Getting medical records from doctors can be the most time-consuming part of the disability process. Although electronic medical records transfers have been implemented for some treating sources the process is not complete, and generally medical records have to be copied and sent to the SSA. Because millions of claimants apply for disability benefits each year this is a very difficult process.

What if I have my own medical records?

If you have a copy of your own medical records and they are recent the SSA most likely would like a copy. Talk to the SSA representative or your disability examiner to see if giving them a copy would help expedite your case.

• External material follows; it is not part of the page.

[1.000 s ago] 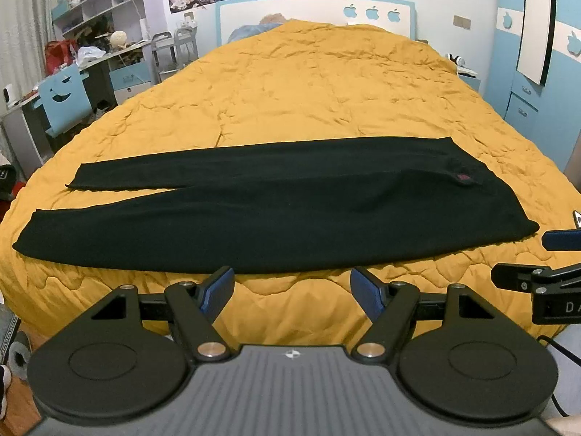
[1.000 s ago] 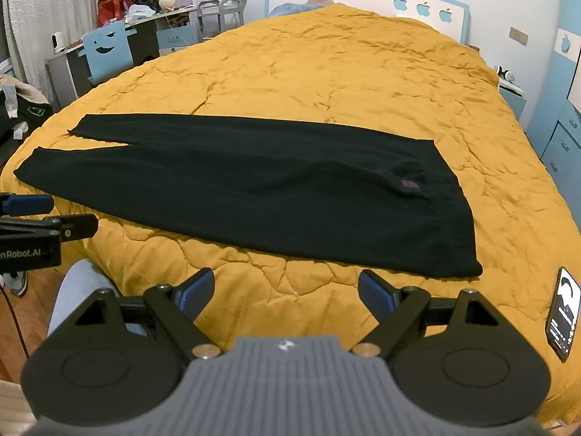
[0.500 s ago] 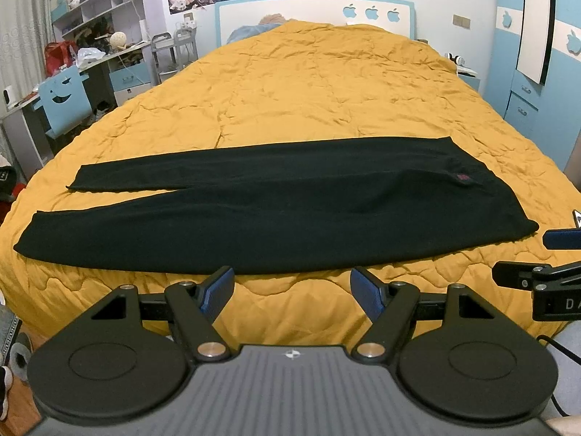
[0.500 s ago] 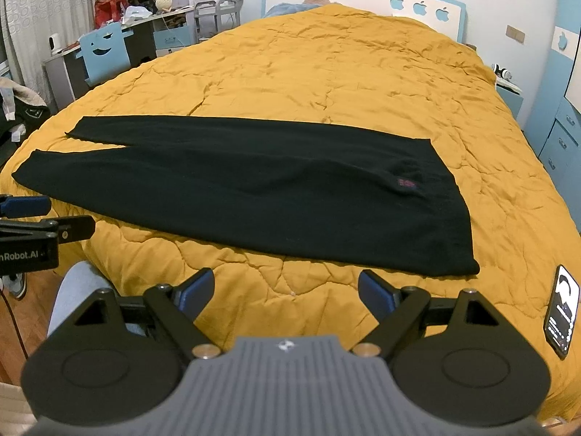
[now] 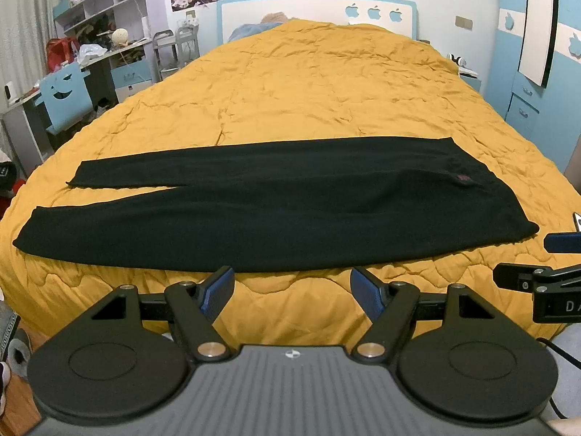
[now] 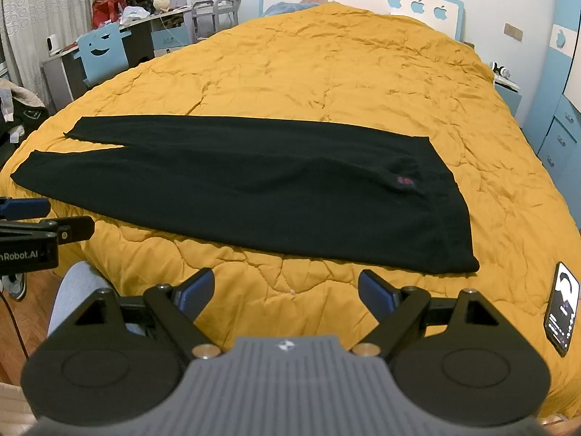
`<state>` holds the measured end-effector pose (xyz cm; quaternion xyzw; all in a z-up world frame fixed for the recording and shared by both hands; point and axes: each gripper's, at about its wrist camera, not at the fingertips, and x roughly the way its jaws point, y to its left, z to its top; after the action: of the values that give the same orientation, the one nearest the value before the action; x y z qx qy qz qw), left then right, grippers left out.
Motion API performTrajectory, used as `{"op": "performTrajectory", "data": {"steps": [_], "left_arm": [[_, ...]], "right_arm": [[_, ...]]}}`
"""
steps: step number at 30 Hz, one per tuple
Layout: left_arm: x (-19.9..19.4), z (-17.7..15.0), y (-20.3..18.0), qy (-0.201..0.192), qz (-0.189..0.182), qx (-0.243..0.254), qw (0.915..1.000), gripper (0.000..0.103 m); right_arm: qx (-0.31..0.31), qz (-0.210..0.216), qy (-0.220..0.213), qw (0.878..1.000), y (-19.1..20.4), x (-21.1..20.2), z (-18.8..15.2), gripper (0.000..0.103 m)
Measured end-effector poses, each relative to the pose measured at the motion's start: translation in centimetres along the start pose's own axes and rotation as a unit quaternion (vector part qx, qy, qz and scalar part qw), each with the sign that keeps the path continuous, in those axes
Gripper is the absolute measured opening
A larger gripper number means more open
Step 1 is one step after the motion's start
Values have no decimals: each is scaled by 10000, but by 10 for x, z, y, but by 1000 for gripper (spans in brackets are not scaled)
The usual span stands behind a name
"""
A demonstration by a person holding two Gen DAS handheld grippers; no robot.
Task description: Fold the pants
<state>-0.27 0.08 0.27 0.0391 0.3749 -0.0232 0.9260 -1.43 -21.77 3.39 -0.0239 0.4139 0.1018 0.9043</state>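
Note:
Black pants (image 5: 276, 203) lie flat across the near part of a yellow quilted bed (image 5: 319, 83), waist to the right, two legs to the left. They also show in the right wrist view (image 6: 254, 181), with a small red label (image 6: 403, 180) near the waist. My left gripper (image 5: 292, 285) is open and empty, just short of the pants' near edge. My right gripper (image 6: 285, 289) is open and empty, near the bed's front edge, short of the waist end. Each gripper shows at the edge of the other's view.
A phone (image 6: 562, 308) lies on the quilt at the right front. A desk, a blue chair (image 5: 65, 94) and shelves stand left of the bed. Blue drawers (image 5: 523, 109) stand at the right. A headboard (image 5: 319, 11) is at the far end.
The right wrist view has shifted slightly nearer the pants. The left gripper has hardly moved. Both grippers stay open.

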Motion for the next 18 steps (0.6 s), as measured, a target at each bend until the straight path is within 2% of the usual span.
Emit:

What does the disability lawyer do?

A disability lawyer’s job really starts when you are scheduled for a disability hearing. Yes, they will file forms and check on the status of your application prior to the hearing but most of their work happens at the hearing.

Prior to the hearing they are generally given a copy of your disability file on C.D. by the SSA. On his disk is a copy of your medical records that they will review prior to your hearing date. If they are doing their job they should review this file well before your hearing and note any additional types of medical information they may need to prove that you are disabled and cannot work.

Some disability lawyers will send a residual capacity form to your doctor’s and ask that this form be completed.  The residual capacity form will help more clearly state your work limitations. The lawyer may also send you to a specialist to get additional evidence to support your case.

The disability lawyer will not have to request your medical records unless they are not included on your electronic disability file. There are times, however, that a doctors may refuse to provide medical records to the SSA. If a disability lawyer feels the information is critical to your case they could subpoena the doctor to get the information they need.